→ Your task
Find every line below where the word "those" occurs. Then say how many there are, giving only the number.

→ Given information

:::::

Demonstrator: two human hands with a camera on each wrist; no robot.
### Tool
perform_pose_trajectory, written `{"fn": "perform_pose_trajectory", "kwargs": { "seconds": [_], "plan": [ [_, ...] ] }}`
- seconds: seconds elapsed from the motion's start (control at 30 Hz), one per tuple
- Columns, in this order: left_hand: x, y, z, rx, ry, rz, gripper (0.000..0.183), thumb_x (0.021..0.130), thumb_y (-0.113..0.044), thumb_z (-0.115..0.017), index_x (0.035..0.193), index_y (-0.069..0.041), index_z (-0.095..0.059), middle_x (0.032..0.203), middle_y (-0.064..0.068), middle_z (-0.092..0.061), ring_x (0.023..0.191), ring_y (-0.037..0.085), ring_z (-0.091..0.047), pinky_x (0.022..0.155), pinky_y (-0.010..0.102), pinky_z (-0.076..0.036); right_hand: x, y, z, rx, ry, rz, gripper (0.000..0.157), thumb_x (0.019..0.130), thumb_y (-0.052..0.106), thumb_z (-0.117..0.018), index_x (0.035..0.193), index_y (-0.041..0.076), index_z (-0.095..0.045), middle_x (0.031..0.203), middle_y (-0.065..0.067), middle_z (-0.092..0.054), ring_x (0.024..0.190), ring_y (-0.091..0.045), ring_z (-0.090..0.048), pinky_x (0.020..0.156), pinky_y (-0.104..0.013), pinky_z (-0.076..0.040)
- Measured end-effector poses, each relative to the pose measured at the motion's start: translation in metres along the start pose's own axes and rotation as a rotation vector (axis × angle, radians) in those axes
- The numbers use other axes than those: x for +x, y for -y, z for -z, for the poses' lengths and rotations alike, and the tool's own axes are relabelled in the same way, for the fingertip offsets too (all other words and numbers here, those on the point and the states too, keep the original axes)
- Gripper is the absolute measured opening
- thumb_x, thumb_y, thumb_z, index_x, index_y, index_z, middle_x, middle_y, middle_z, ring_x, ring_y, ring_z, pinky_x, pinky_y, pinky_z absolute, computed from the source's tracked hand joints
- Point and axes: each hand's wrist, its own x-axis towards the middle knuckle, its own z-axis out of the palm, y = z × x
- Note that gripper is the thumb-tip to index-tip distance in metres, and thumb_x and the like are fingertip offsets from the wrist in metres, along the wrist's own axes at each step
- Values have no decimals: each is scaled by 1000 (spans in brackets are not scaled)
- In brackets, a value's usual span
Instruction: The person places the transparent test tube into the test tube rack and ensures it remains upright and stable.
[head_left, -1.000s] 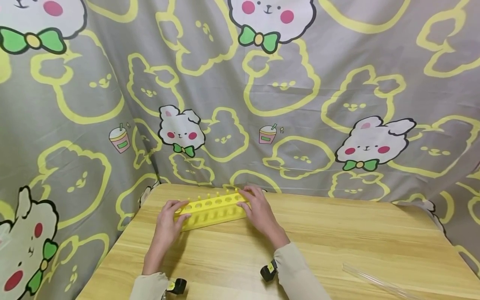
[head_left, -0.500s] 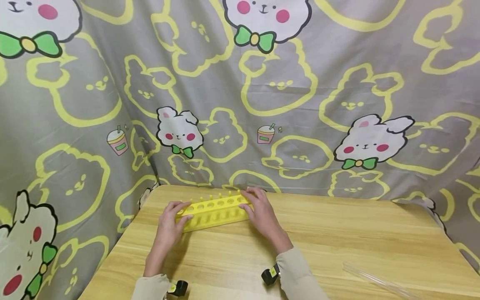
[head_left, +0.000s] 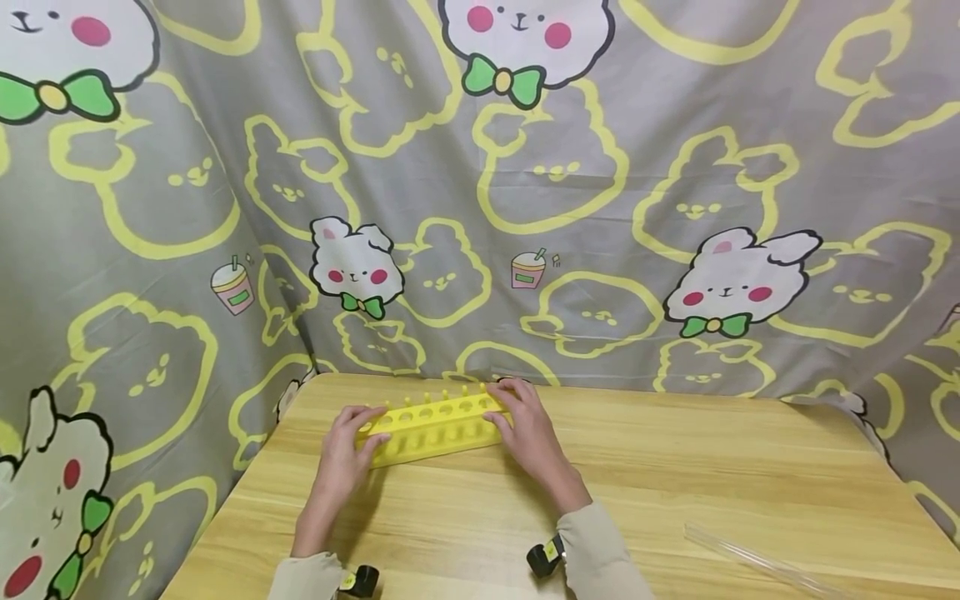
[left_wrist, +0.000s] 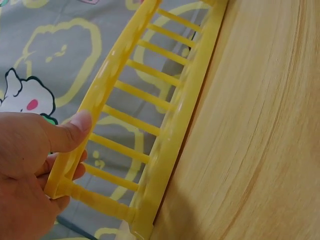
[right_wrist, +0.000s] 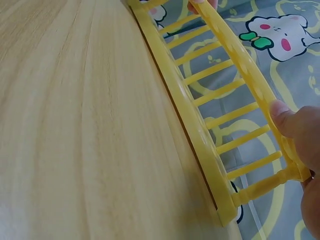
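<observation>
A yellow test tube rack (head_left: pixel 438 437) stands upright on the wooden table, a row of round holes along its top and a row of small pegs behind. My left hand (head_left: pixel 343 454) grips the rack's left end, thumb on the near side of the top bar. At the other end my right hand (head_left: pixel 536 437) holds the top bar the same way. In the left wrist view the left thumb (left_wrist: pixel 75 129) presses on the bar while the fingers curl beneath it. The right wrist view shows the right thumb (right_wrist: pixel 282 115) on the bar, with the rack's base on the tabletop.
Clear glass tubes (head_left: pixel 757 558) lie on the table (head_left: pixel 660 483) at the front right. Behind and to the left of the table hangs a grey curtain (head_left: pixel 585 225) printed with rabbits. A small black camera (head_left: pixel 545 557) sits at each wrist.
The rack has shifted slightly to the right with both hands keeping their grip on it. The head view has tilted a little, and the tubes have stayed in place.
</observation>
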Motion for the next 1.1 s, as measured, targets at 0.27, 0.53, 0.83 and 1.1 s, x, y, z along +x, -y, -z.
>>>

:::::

→ Your response
2